Expectations of a Furlough

In a recent survey, most of those responding expect to be furloughed, do not expect to receive pay for the days they are furloughed, and think that the event will have a significant impact on their finances.

Readers have strong opinions about a possible furlough of federal workers. To gauge concerns and the response of the federal workforce, we asked readers for their opinion on a variety of related issues.  Most people responding do expect to be furloughed:

 Do you expect to be furloughed?
Yes 80.3% 1,127
No 19.7% 277

Despite these expectations, most people have not been notified that they will be furloughed:

 Has your agency given you a notice that you will be furloughed?
Yes 21.2% 296
No 78.8% 1,100

So, if people are furloughed, what do they plan to do? Here are their responses:

 What do you plan to do in the event of a furlough? (Choose all that apply)
Take a vacation 9.2% 129
Stay home 51.6% 725
Work on hobbies 22.3% 313
Take care of household chores 51.6% 725
Work an extra job 26.4% 371

Those responding to the survey, think it will have a significant impact on them financially:

 In the event of a furlough, how much do you expect your income to be impacted?
It will have a significant impact 67.7% 950
It will only have a minor impact 29.1% 409
It will have no impact 3.2% 45

Despite the past experience with furloughs in the government, which usually resulted in receiving back pay for the time they were off of work, the expectations of readers is different this time around:

Do you think that your salary will be paid to you via backpay in the event of a furlough?
Yes 11.5% 162
No 88.5% 1,242

What financial preparations are people taking? The responses vary significantly. Here are a few representative answers:

  • Unlike the administration, I am actually reducing spending
  • Lessen my TSP deduction
  • I have sold my house
  • No vacation this Summer, keeping tax return in savings
  • Work another JOB!!!!!
  • We have cut our grocery/restaurant budget to $400 a month (from $800). We basically eat every meal and snack from food prepped at home. We have also cancelled our summer vacation. We may adjust our TSP contributions if the furlough were to continue past the expected 22 weeks.
  • Reduce TSP, defer any big ticket items until later, save money
  • No vacation
  • Not making ANY purchases that are not essential
  • We used our tax return to pay off the remainder of a car loan to make more room for the lost income. Then we put the rest of the tax return away to try and mitigate some of the lost income during the furlough. Also, not contributing to TSP right now.

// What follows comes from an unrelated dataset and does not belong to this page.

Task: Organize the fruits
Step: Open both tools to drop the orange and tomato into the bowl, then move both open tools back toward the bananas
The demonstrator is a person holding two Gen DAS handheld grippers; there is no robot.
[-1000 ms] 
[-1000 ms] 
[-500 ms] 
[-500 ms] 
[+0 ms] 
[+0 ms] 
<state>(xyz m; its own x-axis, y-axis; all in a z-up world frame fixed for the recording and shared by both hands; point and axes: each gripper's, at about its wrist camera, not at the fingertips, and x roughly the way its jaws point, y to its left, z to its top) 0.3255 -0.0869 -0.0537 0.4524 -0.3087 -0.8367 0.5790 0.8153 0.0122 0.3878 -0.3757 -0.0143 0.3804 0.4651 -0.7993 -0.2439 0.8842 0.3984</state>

A few hundred readers opted to offer their overall comments on the furlough. Here is a sample of the most typical comments sent in by readers:

  • The furlough is a politically motivated ploy and should be stopped immediately. There are numerous wasteful programs that can be eliminated to generate hundreds of millions in savings rather than furlough hard working, loyal employees.
  • Feds are an easy target. We will do our part now do yours and cut more spending.
  • political games are being played and US cannot keep entitlements going the way they are. this is only the beginning of trouble. too much government waste!!!
  • A lot of attention is being given to stateside DoD Federal employees that are going to be furloughed however I am an overseas soon-to-be furloughed employee and with the dollar so poor, those of us who have to live and shop with the EURO will take the hardest hit. It will be a MUCH higher pay cut than 20%!
  • I think that it is rediculous that between the congress and the president 2% of the budget can not be cut. I suspect that my collegues and I could easily find 2%.
  • I do not know who puts these numbers together, but our office has 14 employees doing the work of 20. Now we will be furloughed? That is an even bigger impact on the workload which will cause more COMP time to accrue, not really saving the goverment money in the long run???
  • I now wonder if the public still believes that we make a lot of money. Our benefits are good, but as gas and food goes up, we are still at a pay freeze and now more will be taken from us. It’s going to be hard on all of us, but if we all pull together and help each other we could get through this ordeal.
  • This is my retirement test. If I can live on 20% less with all of my bills, I should be able to live on 68-70% with some of my bills (no mortgage, life ins, CSRS, etc)
  • I blame the President 100% for this. This was his idea, he’s had 18 months to do something about it and instead, all he’s done is campaign for a job he’s never done particularly well. It’s the President’s job to get things like this done, one way or another and he’s failiing miserably.
  • Our so called leaders in Washington need to man up and take care of business. they are ruining this country.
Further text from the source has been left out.